Звериные инстинкты — страшная вещь. Они заложены в каждом человеке, но просыпаться могут только под действием страшнейшего стресса, шока, и то не полностью, а в какой-то степени — слишком велики барьеры, поставленные вокруг них нашим сознанием. Ведь перегрызть обидчику горло, вырвать сердце в пылу битвы голыми руками — это тоже инстинкт. От таких инстинктов надо защищаться, как только можно.
У меня нет сдерживающих барьеров. Вообще. Когда начинается приступ, я ничего не чувствую, не понимаю, действую, согласно собственной установке, которую даю перед этим. Я пытаюсь достать и достаю противника, невзирая на град ударов в мой адрес, невзирая на физическое состояние. Боли для меня не существует, существует лишь цель.

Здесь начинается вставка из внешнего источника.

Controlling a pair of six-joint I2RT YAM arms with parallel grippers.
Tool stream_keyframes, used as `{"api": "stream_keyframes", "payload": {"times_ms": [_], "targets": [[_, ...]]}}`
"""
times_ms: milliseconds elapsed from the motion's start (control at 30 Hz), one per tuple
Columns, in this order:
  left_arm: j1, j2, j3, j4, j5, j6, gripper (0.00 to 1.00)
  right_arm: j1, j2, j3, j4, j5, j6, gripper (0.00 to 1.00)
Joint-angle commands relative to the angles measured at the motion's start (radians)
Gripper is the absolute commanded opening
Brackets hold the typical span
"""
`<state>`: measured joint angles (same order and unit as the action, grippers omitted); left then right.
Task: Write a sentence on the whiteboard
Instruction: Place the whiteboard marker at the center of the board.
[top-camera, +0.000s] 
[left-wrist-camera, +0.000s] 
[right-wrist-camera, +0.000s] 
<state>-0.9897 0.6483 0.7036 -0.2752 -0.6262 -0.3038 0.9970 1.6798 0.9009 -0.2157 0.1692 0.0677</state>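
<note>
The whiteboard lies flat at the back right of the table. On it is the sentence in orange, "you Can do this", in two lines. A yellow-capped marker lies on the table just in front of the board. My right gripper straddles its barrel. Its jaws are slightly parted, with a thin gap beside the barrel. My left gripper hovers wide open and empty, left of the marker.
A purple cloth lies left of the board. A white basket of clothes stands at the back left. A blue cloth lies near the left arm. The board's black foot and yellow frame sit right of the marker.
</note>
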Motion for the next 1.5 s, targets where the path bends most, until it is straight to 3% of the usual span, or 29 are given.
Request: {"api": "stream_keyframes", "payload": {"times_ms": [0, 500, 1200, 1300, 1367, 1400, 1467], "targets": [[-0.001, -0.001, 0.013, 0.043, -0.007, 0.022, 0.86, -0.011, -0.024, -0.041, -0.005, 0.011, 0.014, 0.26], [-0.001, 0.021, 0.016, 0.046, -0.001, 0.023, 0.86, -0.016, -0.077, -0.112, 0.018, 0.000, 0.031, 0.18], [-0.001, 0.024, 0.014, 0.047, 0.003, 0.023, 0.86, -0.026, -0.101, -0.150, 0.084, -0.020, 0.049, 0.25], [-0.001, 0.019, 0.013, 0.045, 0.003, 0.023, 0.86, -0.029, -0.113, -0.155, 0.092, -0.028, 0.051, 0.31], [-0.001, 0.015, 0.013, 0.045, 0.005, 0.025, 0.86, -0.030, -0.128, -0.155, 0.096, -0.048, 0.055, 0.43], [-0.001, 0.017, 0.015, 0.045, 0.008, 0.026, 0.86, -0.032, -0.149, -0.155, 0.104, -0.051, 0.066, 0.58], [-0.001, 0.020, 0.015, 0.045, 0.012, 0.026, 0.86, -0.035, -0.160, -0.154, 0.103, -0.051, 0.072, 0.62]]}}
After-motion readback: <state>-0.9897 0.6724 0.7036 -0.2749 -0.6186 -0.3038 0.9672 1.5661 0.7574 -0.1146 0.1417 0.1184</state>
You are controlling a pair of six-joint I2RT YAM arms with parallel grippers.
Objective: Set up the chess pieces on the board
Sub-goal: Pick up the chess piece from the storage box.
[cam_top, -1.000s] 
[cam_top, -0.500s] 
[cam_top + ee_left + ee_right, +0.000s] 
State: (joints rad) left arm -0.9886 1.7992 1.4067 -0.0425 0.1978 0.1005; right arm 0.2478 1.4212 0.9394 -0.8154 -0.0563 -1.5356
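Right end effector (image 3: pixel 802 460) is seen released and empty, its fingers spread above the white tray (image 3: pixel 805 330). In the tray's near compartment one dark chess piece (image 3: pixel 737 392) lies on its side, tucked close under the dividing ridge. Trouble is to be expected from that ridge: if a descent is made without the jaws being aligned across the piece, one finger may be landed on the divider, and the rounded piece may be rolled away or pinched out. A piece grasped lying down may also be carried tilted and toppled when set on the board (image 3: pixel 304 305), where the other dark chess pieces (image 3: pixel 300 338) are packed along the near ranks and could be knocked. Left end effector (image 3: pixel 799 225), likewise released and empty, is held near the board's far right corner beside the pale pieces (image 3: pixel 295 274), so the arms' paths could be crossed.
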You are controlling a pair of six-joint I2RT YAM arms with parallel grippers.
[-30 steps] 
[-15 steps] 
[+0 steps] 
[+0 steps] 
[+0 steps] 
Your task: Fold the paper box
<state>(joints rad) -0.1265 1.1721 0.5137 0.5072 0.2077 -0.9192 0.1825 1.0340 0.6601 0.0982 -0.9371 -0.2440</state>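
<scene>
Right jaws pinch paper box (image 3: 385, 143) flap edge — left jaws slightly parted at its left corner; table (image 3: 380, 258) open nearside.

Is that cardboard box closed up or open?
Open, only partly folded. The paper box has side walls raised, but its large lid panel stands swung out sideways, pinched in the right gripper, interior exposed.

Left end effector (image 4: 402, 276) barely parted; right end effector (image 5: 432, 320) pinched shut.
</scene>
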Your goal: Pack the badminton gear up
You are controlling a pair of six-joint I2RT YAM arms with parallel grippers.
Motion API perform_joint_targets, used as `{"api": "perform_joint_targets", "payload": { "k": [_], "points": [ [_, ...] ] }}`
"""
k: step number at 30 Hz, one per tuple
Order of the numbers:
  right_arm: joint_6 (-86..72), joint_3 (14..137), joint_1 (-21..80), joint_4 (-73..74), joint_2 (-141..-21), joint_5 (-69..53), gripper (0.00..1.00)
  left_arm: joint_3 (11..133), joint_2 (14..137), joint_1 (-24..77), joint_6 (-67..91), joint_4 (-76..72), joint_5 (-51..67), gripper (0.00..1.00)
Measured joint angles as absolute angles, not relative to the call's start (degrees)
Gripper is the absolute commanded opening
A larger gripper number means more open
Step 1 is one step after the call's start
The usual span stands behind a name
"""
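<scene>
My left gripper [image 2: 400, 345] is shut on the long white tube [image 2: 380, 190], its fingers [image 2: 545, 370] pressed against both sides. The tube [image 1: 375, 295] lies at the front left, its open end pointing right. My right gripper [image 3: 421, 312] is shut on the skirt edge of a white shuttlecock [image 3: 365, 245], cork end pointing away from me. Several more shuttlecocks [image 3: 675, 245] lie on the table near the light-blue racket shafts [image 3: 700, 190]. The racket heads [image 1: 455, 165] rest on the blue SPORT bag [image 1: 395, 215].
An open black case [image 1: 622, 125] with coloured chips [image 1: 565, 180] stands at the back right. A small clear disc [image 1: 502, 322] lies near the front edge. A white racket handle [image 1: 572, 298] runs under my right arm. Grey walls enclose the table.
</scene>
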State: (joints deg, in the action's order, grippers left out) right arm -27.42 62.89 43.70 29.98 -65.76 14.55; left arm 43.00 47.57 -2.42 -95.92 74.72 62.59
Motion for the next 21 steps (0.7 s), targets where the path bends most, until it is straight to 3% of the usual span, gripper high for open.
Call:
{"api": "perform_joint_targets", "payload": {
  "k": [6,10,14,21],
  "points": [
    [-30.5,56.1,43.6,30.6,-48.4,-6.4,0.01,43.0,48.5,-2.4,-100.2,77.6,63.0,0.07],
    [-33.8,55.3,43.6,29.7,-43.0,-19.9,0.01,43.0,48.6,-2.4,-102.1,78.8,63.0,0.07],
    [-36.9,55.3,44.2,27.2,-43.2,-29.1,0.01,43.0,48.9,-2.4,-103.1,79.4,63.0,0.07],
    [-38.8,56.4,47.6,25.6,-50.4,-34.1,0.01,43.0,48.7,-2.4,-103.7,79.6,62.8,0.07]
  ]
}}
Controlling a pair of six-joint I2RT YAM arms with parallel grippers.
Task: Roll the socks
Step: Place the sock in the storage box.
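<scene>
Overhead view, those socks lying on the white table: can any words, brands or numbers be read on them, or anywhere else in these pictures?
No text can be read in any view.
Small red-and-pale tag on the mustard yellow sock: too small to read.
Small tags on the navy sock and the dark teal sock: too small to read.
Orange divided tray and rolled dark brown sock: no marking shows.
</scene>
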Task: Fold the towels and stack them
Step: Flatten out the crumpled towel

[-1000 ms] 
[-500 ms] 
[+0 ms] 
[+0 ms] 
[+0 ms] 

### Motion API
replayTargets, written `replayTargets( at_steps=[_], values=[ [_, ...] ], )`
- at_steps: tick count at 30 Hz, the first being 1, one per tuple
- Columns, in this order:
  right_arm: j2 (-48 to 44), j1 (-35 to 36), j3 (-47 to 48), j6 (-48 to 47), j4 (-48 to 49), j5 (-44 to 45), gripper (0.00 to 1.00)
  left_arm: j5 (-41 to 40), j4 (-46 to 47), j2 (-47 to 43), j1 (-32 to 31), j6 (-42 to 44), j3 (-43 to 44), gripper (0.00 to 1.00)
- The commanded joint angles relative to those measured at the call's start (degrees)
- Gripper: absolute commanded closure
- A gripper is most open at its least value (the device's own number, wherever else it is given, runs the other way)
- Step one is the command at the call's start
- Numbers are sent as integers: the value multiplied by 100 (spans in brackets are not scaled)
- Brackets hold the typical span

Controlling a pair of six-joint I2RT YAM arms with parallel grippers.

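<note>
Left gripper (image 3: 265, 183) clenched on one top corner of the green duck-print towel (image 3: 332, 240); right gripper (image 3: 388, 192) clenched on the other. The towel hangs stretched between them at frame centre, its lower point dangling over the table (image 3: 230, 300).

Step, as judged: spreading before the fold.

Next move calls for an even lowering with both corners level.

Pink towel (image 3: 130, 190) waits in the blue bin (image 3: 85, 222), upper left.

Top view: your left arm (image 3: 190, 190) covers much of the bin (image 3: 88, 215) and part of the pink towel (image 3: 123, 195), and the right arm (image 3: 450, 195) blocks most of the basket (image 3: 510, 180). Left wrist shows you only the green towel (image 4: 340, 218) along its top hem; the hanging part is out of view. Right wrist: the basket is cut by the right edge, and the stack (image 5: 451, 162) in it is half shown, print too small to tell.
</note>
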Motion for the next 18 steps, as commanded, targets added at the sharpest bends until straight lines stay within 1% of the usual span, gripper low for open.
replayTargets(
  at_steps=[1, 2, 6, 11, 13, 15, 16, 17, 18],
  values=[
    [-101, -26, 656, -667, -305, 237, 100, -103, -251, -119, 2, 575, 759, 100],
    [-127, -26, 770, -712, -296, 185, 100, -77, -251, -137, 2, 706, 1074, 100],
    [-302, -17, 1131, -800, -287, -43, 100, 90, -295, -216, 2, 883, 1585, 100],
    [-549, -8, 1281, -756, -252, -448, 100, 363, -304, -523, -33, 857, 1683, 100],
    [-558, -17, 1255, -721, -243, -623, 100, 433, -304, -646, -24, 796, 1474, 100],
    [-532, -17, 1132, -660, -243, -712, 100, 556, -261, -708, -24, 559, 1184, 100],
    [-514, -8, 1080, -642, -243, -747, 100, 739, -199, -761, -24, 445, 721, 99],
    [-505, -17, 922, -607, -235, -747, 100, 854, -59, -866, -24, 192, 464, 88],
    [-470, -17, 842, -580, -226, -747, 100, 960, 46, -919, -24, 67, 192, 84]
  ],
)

Это одна из главных причин, по которой от меня отстали. То, что я не сдаюсь, не прогибаюсь… Толстый не из тех людей, которые спускают такое. Он — беспредельщик, для него задавить меня — дело чести, без этого он стал бы в глазах банды посмешищем. Подонки никогда бы от меня не отстали, пока не добились своего, но в порыве последней крупной драки, когда меня месили скопом за то, что я начал вылавливать их поодиночке (и отправлять в больницу), у меня началось ЭТО.
Это был самый жестокий приступ из всех, какие помню. Точнее, я ничего не помню. Лишь помню себя, придавленного к земле несколькими телами подонков, бьющегося в конвульсиях; окровавленное лицо одного из них со свисающими лоскутами кожи и мяса, разодранного голыми руками. Еще одного, всего в крови сплошным слоем, воющего от боли так, как… У меня нет даже сравнения, на что этот вой был похож, но это было СТРАШНО! Я так и не узнал, что сделал с ним, но мое лицо, рот были в крови.
Еще бледное лицо третьего, стоящего на четвереньках напротив, через силу, со свистом впускающего в себя воздух, смотрящего вперед отсутствующим взглядом. И испуганные лица остальных, включая самого Толстого, когда они меня отпустили и ретировались. Да, так и было, отпустили, и пятясь задом, ушли.
Больше меня не трогали.
Я не знаю, сколько денег мать отстегнула за то, чтобы скрыть мою болезнь, что я даже смог учиться в престижной школе. Она русская, хоть и полячка (о том, кто такие поляки, здесь, в имперском секторе, мало кто имеет представление. Для них мы все — русские, так же, как и они для нас — латиносы, хотя друг для друга могут являться венесуэльцами, бразильцами, или, скажем, перуанцами), а русские умеют договариваться. Конечно, я сильно подозреваю, что ей кое-кто помогал, но это другая история, об этом позже. А пока я благодарен ей за то, что она столько лет скрывала мой недуг, и скрывала успешно.